Show all lines from the listing below that contain "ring".
***** SOURCE INFORMATION *****
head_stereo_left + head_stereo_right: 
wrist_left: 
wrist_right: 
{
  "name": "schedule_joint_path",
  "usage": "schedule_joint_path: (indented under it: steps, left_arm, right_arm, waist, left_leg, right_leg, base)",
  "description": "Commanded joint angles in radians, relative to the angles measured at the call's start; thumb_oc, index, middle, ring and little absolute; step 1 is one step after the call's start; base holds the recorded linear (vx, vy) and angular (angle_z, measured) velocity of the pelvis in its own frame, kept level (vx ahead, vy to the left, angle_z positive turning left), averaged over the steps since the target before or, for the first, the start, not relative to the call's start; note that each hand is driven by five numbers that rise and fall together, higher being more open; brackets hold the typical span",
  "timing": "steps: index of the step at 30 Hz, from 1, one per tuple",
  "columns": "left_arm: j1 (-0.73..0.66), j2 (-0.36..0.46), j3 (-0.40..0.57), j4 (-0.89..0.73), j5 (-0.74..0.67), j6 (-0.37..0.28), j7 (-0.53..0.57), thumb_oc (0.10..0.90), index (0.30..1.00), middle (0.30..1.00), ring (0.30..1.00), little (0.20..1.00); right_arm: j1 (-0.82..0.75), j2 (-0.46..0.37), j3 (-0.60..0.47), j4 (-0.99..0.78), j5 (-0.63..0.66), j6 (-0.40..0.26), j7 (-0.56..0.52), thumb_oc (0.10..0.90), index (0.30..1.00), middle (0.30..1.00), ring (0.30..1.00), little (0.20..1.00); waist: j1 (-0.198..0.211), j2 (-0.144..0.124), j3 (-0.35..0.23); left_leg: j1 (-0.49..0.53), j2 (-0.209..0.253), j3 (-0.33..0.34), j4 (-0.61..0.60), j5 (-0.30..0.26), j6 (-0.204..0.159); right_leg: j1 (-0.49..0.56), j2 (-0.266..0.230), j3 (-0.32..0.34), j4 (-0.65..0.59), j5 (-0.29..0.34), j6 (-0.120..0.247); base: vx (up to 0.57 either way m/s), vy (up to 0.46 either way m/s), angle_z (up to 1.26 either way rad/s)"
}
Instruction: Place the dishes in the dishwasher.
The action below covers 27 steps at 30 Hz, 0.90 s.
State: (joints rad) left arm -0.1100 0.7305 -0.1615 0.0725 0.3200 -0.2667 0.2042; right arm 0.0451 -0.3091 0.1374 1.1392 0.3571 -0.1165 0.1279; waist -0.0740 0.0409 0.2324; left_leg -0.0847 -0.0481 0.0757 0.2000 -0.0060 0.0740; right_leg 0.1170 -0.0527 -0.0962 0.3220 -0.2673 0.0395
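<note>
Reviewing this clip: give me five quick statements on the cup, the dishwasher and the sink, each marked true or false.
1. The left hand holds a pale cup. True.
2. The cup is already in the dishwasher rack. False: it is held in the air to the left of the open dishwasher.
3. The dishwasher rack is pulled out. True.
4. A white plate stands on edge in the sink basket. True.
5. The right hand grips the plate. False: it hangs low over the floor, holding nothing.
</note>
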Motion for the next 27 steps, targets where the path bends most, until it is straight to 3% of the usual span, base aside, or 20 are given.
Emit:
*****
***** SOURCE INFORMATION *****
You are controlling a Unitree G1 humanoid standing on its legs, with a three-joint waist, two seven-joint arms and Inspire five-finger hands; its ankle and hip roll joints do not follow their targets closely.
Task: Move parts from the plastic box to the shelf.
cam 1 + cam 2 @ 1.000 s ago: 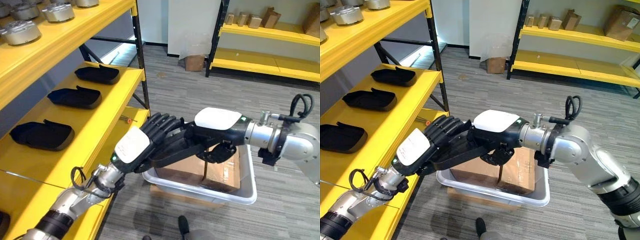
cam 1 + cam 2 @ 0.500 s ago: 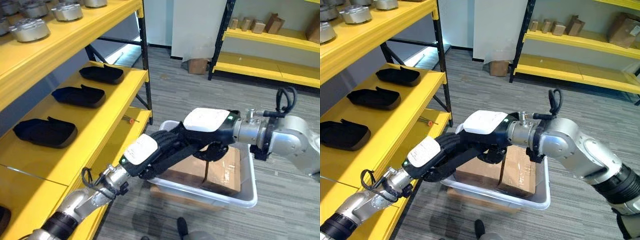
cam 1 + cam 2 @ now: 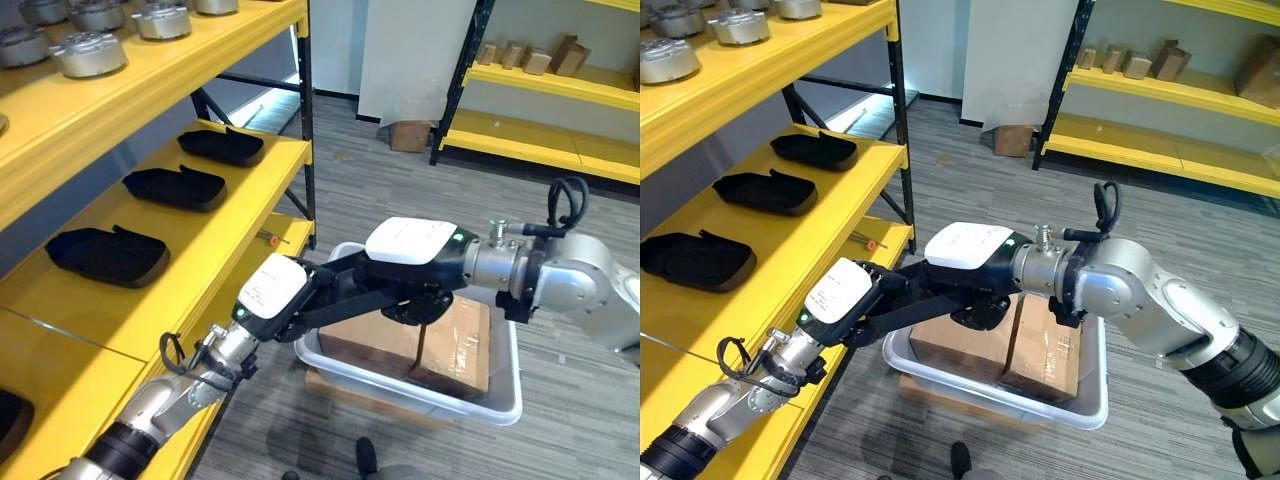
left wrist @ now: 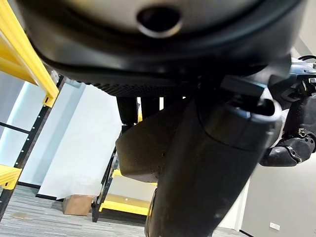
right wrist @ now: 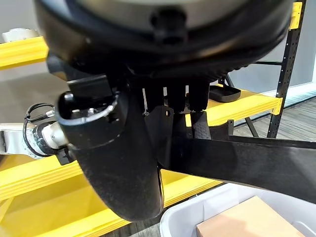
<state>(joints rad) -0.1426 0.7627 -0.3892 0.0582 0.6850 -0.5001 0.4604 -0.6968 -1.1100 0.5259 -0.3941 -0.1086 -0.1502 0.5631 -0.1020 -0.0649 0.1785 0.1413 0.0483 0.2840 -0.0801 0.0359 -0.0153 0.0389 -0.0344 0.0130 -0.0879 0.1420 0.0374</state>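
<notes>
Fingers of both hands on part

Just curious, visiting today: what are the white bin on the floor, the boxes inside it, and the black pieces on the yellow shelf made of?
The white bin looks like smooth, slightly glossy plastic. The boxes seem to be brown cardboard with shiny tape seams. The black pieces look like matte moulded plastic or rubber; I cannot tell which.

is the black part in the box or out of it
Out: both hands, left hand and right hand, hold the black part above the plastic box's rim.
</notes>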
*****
WRITTEN REPLY:
  "description": "Commanded joint angles in radians, relative to the angles measured at the call's start; thumb_oc, index, middle, ring and little absolute; step 1 is one step after the call's start; base holds the recorded linear (vx, vy) and angular (angle_z, measured) velocity of the pelvis in its own frame, kept level (vx ahead, vy to the left, angle_z positive turning left), averaged over the steps since the target before or, for the first, the start, not relative to the call's start; note that each hand is driven by five numbers that rise and fall together, higher being more open; brackets hold the typical span",
  "columns": "left_arm: j1 (-0.73..0.66), j2 (-0.36..0.46), j3 (-0.40..0.57), j4 (-0.89..0.73), j5 (-0.74..0.67), j6 (-0.37..0.28), j7 (-0.53..0.57), thumb_oc (0.10..0.90), index (0.30..1.00), middle (0.30..1.00), ring (0.30..1.00), little (0.20..1.00); right_arm: j1 (-0.82..0.75), j2 (-0.46..0.37), j3 (-0.60..0.47), j4 (-0.99..0.78), j5 (-0.63..0.66), j6 (-0.40..0.26), j7 (-0.56..0.52), thumb_oc (0.10..0.90), index (0.30..1.00), middle (0.30..1.00), ring (0.30..1.00), little (0.20..1.00); waist: j1 (-0.198..0.211), j2 (-0.144..0.124), j3 (-0.35..0.23); left_leg: j1 (-0.49..0.53), j2 (-0.209..0.253), j3 (-0.33..0.34), j4 (-0.61..0.60), j5 (-0.30..0.26), j6 (-0.204..0.159); right_leg: j1 (-0.49..0.56), j2 (-0.266..0.230), j3 (-0.32..0.34), j4 (-0.65..0.59), j5 (-0.29..0.34), j6 (-0.120..0.247); base: vx (up to 0.57 either way m/s), vy (up to 0.46 either way m/s), angle_z (up to 1.26 either way rad/s)"

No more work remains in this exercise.